I've used vBulletin forums before, but I can't seem to find the place where you create a signature. I looked in the Profile settings and it doesn't seem to be there.


----------



## RikkFlohr (Feb 4, 2011)

If you go to Forum Actions on the top menu and select Edit Profile, it is on the Left-hand side of the screen. It is the third one down under My Settings.


----------



## Jim Wilde (Feb 4, 2011)

Also, IIRC, signatures won't show until a user has made at least 10 posts?


----------



## Victoria Bampton (Feb 4, 2011)

Correct Jim, it's an anti-spam thing


----------



## jms_nh (Feb 5, 2011)

TNG said:


> Also, IIRC, signatures won't show until a user has made at least 10 posts?

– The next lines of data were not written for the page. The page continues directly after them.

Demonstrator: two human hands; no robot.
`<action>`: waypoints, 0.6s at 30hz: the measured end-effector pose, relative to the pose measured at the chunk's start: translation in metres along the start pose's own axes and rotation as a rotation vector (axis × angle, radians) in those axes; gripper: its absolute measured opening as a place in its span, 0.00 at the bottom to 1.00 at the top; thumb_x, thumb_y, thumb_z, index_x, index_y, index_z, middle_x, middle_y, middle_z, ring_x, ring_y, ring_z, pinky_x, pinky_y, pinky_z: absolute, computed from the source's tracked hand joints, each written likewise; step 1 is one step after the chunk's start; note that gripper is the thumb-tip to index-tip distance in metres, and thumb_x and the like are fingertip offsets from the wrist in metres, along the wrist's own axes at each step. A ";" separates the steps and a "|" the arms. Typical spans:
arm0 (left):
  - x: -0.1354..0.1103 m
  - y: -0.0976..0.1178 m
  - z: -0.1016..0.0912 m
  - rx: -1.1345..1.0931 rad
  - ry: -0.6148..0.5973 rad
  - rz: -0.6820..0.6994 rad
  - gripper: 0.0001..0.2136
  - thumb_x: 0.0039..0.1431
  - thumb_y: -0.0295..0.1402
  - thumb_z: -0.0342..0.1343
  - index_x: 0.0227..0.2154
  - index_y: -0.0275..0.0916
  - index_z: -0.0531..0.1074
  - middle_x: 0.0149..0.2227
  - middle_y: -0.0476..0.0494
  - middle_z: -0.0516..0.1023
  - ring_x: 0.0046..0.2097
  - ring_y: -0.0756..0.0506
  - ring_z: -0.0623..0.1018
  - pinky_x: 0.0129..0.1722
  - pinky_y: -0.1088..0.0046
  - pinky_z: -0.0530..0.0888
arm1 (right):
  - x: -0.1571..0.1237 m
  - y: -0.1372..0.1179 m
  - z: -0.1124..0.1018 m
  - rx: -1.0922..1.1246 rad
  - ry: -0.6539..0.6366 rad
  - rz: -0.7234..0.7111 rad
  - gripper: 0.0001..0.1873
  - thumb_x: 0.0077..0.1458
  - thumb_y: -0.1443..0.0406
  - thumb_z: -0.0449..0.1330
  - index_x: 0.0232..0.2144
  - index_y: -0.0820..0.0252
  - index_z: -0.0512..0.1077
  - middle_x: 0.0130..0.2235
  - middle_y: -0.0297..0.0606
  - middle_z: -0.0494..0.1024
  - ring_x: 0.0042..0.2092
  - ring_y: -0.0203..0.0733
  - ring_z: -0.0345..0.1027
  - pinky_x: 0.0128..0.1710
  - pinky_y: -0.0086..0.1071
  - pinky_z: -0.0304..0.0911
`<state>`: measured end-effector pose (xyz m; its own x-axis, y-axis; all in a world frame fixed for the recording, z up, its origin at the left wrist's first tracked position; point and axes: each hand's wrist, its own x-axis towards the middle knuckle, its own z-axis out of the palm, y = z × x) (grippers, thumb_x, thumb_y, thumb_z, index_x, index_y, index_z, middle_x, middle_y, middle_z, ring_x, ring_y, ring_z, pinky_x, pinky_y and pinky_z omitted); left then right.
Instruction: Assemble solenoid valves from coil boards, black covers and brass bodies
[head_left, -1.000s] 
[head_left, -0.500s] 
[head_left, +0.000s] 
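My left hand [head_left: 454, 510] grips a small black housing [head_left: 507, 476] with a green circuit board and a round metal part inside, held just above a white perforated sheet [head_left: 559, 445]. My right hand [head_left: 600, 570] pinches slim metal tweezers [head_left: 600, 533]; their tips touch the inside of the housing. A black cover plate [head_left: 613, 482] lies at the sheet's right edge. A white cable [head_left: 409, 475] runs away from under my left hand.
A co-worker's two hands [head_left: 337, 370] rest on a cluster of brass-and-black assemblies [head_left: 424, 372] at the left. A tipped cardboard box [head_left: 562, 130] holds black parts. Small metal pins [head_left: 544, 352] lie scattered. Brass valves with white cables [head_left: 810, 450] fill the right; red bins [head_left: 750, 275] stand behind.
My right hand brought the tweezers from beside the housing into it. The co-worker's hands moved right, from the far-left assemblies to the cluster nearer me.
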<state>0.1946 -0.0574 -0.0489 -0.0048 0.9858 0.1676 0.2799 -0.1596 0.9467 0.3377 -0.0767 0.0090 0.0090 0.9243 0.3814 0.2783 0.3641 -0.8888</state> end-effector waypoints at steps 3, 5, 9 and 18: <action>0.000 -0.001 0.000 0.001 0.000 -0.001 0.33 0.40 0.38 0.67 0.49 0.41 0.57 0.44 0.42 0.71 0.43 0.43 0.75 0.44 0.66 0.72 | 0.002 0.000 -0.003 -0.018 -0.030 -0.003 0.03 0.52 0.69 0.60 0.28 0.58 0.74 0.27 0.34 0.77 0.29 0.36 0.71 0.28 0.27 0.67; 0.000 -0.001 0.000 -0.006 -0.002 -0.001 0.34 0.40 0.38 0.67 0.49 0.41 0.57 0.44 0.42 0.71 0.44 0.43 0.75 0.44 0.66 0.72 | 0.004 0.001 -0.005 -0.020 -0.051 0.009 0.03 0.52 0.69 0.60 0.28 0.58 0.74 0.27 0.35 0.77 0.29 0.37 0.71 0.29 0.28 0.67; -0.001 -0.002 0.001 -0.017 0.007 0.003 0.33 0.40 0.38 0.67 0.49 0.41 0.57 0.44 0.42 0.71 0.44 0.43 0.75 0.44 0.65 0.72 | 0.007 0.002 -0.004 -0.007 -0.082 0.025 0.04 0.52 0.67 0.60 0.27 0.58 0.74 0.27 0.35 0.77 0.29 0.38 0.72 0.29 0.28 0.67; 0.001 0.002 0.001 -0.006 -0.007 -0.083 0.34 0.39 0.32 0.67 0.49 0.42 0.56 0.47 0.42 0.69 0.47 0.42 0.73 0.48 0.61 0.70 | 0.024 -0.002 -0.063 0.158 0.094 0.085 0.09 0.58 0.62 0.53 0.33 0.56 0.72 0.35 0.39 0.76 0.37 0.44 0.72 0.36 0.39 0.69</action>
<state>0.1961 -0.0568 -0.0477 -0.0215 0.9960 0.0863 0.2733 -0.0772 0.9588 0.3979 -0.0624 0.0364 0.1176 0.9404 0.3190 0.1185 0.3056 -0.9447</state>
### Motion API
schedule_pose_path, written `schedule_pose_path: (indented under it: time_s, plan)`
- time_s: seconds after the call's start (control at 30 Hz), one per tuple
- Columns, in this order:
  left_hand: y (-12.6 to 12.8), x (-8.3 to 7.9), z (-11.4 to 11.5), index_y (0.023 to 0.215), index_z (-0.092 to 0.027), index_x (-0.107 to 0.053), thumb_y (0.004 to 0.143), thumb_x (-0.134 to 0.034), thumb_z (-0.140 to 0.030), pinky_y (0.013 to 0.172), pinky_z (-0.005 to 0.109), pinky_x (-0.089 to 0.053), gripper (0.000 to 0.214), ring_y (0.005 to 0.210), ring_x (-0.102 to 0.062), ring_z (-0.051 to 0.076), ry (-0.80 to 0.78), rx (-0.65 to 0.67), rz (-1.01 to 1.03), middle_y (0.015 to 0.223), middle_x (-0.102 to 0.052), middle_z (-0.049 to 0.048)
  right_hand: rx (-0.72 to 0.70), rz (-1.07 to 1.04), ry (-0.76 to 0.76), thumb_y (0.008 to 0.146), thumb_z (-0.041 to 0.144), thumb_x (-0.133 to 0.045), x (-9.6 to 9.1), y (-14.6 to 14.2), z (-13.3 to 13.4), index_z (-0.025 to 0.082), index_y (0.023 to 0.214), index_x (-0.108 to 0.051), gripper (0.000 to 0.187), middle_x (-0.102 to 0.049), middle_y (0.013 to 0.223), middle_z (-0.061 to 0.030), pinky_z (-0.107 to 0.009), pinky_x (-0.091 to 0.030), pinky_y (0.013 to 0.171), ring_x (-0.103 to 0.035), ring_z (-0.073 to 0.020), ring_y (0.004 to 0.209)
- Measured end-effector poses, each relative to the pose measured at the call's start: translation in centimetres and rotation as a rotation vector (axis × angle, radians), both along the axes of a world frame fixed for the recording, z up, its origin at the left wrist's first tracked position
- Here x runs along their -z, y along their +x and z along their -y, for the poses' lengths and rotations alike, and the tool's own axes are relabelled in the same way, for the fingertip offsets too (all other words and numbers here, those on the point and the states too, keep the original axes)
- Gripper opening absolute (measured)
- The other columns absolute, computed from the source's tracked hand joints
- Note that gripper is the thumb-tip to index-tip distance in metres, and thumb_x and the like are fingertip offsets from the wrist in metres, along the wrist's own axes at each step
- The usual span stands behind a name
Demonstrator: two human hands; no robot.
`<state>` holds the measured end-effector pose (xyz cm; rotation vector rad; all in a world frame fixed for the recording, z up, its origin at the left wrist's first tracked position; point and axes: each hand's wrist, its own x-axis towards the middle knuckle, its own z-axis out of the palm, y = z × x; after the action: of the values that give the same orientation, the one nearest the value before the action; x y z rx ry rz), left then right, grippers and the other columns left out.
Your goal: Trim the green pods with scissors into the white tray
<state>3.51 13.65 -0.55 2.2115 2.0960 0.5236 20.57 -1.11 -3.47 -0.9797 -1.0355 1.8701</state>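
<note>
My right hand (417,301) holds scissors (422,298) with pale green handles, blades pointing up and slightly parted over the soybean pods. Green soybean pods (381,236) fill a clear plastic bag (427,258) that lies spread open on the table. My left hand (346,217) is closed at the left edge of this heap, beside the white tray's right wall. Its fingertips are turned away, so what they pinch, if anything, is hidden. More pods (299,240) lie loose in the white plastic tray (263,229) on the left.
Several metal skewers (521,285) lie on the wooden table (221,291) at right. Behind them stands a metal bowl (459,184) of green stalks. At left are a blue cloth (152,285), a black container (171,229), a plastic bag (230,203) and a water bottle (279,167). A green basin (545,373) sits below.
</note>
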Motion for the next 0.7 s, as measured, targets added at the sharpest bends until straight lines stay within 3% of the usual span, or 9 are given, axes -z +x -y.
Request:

Aha, that's why. So it's under Edit Profile -> My Settings -> My Account, which has a padlock icon on it.


----------



## Victoria Bampton (Feb 5, 2011)

Ah, I didn't realise it prevented you from even filling it in - thanks for that info!


----------



## mikewilliams (Feb 9, 2011)

Hello,

This is a pretty standard vbulletin forward.....is there a limit on characters in signature file?

Thanks
Mike Williams


----------



## Victoria Bampton (Feb 9, 2011)

Hi Mike, welcome to the forum!

Yes, the character limit varies depending on seniority - the Gurus get a longer signature than newer members.  Members with less than 10 posts don't get a signature at all, as it's a favourite of spammers and we need users to prove they're 'real' users first.


----------



## Hal P Anderson (Jun 7, 2011)

It's under "Settings" at the top of looks like any page in the forum. I can't comment on the "10-post" rule, though.

Hal


----------



## Jim Wilde (Jun 8, 2011)

If you're not seeing the Settings panel like this:



Then I'd be fairly confident that this is part of the 10-post anti-spam feature, but Victoria needs to confirm that.


----------



## Victoria Bampton (Jun 8, 2011)

Yes the anti-spam signature is still in action, but the number of posts varies these days.


----------



## Victoria Bampton (Jun 8, 2011)

Interesting!  It seems signature spammers are now asking for help in setting up their signatures...


----------



## Jim Wilde (Jun 8, 2011)

LOL....and I've even tried to help!


----------



## Victoria Bampton (Jun 8, 2011)

LOL  I know, you were so polite!  And he wasn't an obvious spammer - I just have ways and means and tracking people's activity across the web.


----------



## gillesdebda (Mar 26, 2013)

Hello,

I am a newbie in this forum and in LR.
Do I have to understand signature appears only after some posts in this forum ?
If yes, where can I create my signature ?

Thanks

Regards


----------



## Victoria Bampton (Mar 27, 2013)

Hi gillesdebda, yes, that's right.  I can't remember how many posts before you get a signature - I think it's 10.  Once you've passed the 10 post mark, you'll see it in your profile settings.


----------



## Brad Snyder (Mar 27, 2013)

...and to reinforce the concept, the signature rule isn't intended to discount the value of newcomers, but to discourage spam advertising and Search Engine Optimization tactics embedded in signature links.


----------